* Your goal
Throughout the listing below, show every line in which "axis" occurs.

* Given material

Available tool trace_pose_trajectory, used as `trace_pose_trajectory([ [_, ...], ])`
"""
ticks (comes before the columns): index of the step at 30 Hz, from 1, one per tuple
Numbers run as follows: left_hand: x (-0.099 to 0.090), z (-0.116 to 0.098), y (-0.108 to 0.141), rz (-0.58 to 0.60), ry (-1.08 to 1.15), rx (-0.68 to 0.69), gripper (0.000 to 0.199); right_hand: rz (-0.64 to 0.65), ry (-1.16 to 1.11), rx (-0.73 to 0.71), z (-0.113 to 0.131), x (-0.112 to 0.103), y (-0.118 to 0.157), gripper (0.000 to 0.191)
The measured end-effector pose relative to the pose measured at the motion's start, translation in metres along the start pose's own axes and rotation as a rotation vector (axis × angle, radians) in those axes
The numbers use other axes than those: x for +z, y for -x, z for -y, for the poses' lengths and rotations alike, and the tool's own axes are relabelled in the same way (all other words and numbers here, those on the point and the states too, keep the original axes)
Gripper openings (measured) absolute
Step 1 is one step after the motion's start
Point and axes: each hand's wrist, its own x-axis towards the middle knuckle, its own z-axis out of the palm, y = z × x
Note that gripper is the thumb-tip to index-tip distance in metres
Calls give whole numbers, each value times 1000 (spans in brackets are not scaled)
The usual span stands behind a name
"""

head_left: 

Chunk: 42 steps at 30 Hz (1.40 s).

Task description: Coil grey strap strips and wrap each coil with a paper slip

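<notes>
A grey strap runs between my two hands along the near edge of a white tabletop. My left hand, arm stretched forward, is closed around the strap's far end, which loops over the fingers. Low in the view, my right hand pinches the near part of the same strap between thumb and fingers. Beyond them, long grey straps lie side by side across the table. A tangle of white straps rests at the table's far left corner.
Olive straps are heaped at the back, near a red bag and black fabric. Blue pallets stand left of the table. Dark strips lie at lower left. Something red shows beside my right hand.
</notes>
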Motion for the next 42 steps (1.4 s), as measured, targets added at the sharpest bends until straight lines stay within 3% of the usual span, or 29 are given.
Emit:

* Answer for the task
The measured end-effector pose relative to the pose measured at the motion's start, translation in metres along the start pose's own axes and rotation as a rotation vector (axis × angle, radians) in those axes
Point and axes: each hand's wrist, its own x-axis towards the middle knuckle, its own z-axis out of the palm, y = z × x

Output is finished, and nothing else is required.